ABL Credit Agreement—Availability under the ABL Credit Facility is subject to a monthly borrowing base calculation, which, in general, is determined by applying a predetermined percentage to the amount of eligible accounts receivable and inventory, less customary reserves. As of December 31, 2022, the available balance was $1,189.
The ABL Credit Facility is scheduled to mature on May 13, 2025, unless extended or earlier terminated in accordance with the ABL Credit Agreement. Under the provision of the ABL Credit Agreement, Arconic will pay a quarterly commitment fee ranging from 0.250% to 0.375% (based on Arconic’s leverage ratio) per annum on the unused portion of the ABL Credit Facility, which will be determined based on the Company’s average daily utilization.
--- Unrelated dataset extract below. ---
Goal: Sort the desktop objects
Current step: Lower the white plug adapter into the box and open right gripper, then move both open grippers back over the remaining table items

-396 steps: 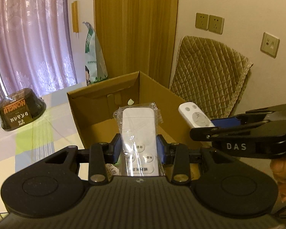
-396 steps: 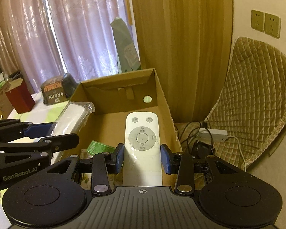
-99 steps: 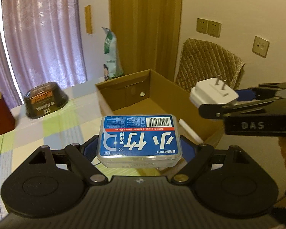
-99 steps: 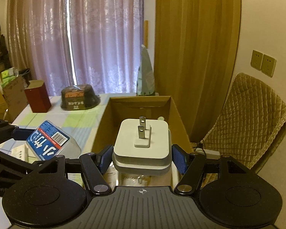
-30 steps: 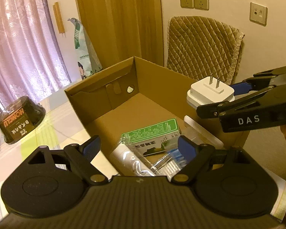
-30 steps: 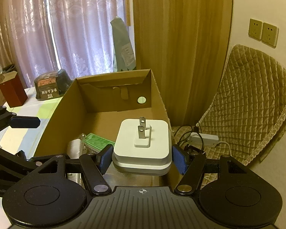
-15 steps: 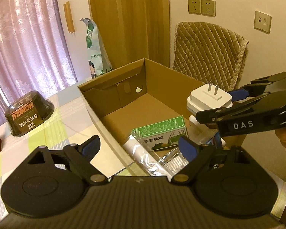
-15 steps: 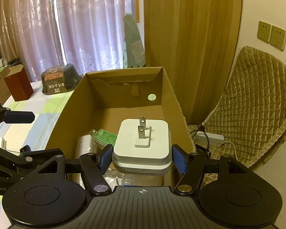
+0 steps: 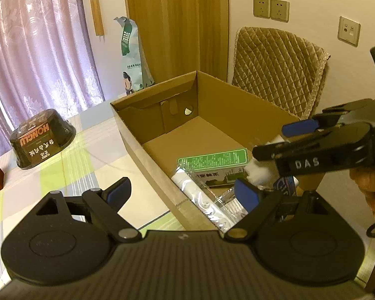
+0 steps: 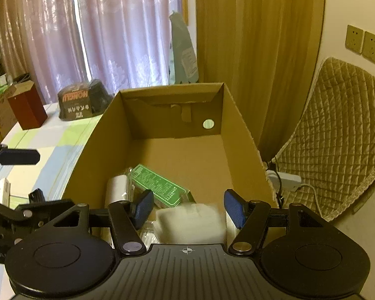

The ABL Credit Facility was undrawn as of both December 31, 2022 and 2021.
As referenced above (See 2022 Actions), the ABL Credit Agreement was amended on February 16, 2022 to replace the LIBOR-based floating interest rate with a term SOFR-based interest rate. The ABL Credit facility is now subject to an interest rate for U.S. dollar borrowings equal to an applicable margin plus, at the Company's option, of either (a) base rate (“ABR”) determined by reference to the highest of (1) Deutsche Bank AG New York Branch's “prime rate,” (2) the greater of the federal funds effective rate and the overnight bank funding rate, plus 0.5%, and (3) the term SOFR-based interest rate for a one month interest period, plus 1% per annum or (b) a term SOFR-based interest rate (which will not be less than 0.75% per annum), plus a credit spread adjustment equal to 0.10%, 0.15%, or 0.25% per annum for SOFR-based borrowings with interest periods of one month, three months, or six months, respectively. The applicable margin for the ABL Credit Facility is (a) 0.75% to 1.25% per annum for ABR loans and (b) 1.75% per annum to 2.25% per annum for SOFR loans based on the average daily excess availability (as defined under the ABL Credit Agreement). Accordingly, the interest rates for the ABL Credit Facility will fluctuate based on changes in the ABR, SOFR, and/or futures changes in the average daily excess availability.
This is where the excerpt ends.